▸ **Work instruction**
Give every line of the listing back, exactly as written.

▸ **Collected data**

════════════════════

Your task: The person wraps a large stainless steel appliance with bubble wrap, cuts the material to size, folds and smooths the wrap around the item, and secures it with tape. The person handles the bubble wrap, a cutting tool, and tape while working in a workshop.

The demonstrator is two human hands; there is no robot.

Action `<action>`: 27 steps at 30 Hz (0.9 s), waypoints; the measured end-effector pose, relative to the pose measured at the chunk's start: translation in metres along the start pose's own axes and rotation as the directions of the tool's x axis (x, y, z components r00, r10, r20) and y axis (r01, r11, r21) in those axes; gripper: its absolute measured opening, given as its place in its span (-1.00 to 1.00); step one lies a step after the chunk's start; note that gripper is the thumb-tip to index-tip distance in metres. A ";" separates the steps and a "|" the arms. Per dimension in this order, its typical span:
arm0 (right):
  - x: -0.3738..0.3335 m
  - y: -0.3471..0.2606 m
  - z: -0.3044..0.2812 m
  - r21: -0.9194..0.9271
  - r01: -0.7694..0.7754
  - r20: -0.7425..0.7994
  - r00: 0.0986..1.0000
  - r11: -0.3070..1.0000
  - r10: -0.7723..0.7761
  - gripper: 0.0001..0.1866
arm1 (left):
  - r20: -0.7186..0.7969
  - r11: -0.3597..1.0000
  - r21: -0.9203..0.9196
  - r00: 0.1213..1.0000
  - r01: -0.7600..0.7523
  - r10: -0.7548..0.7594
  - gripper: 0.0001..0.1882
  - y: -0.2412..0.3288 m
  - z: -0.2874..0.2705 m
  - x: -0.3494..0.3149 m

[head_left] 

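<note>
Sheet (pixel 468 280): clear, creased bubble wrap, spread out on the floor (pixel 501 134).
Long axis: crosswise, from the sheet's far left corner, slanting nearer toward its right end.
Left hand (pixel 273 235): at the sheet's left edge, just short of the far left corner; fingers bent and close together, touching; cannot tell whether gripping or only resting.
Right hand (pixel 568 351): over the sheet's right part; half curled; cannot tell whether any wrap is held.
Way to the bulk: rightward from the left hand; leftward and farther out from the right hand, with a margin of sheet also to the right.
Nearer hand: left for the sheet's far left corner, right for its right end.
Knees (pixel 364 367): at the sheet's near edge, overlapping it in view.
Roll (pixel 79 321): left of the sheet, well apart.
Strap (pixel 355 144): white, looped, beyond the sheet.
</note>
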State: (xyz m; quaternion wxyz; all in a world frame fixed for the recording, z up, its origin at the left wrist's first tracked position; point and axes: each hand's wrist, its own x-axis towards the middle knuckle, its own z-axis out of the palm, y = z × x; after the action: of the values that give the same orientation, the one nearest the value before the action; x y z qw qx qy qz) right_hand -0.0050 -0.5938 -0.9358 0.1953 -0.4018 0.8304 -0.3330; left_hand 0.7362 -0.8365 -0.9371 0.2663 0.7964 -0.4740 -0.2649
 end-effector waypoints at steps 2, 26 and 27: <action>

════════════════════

▸ **Exercise response**
Your task: The person wraps a large stainless steel appliance with bubble wrap, cuts the material to size, folds and smooths the wrap around the item, and secures it with tape. The person handles the bubble wrap, a cutting tool, and tape while working in a workshop.

The demonstrator is two human hands; there is no robot.

Action `<action>`: 27 steps at 30 Hz (0.9 s), waypoints; the measured end-effector pose, relative to the pose measured at the chunk's start: translation in metres along the start pose's own axes and rotation as the directions of the tool's x axis (x, y, z components r00, r10, r20) and y axis (r01, r11, r21) in those axes; gripper: its absolute measured opening, given as its place in its span (-1.00 to 1.00); step one lies a step after the chunk's start; note that gripper is the thumb-tip to index-tip distance in metres. A ";" separates the steps and a "|" the arms. Per dimension in this order, its typical span:
arm0 (right):
  - x: -0.3738..0.3335 m
  - y: -0.3471..0.2606 m
  - z: -0.3044..0.2812 m
  - r21: -0.9194..0.9271
  - r01: -0.7694..0.7754
  - r20: -0.7425..0.7994
  - r00: 0.0986..1.0000
  - r11: -0.3070..1.0000
  - r10: -0.7723..0.7761
  - gripper: 0.0001..0.1866
arm1 (left):
  - r20: -0.7186..0.7969
  - r11: -0.3597..1.0000
  - r21: -0.9203..0.9196
  - r00: 0.1213..1.0000
  - r01: -0.7600..0.7523
  - r10: -0.7548..0.7594
  - gripper: 0.0001..0.1882
  - y: -0.2412..0.3288 m
  - z: -0.2874..0.2705 m
  - x: -0.3494..0.3149 m

[head_left] 

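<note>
Sheet (pixel 468 280): clear, creased bubble wrap, spread out on the floor (pixel 501 134).
Long axis: crosswise, from the sheet's far left corner, slanting nearer toward its right end.
Left hand (pixel 273 235): at the sheet's left edge, just short of the far left corner; fingers bent and close together, touching; cannot tell whether gripping or only resting.
Right hand (pixel 568 351): over the sheet's right part; half curled; cannot tell whether any wrap is held.
Way to the bulk: rightward from the left hand; leftward and farther out from the right hand, with a margin of sheet also to the right.
Nearer hand: left for the sheet's far left corner, right for its right end.
Knees (pixel 364 367): at the sheet's near edge, overlapping it in view.
Roll (pixel 79 321): left of the sheet, well apart.
Strap (pixel 355 144): white, looped, beyond the sheet.
</note>
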State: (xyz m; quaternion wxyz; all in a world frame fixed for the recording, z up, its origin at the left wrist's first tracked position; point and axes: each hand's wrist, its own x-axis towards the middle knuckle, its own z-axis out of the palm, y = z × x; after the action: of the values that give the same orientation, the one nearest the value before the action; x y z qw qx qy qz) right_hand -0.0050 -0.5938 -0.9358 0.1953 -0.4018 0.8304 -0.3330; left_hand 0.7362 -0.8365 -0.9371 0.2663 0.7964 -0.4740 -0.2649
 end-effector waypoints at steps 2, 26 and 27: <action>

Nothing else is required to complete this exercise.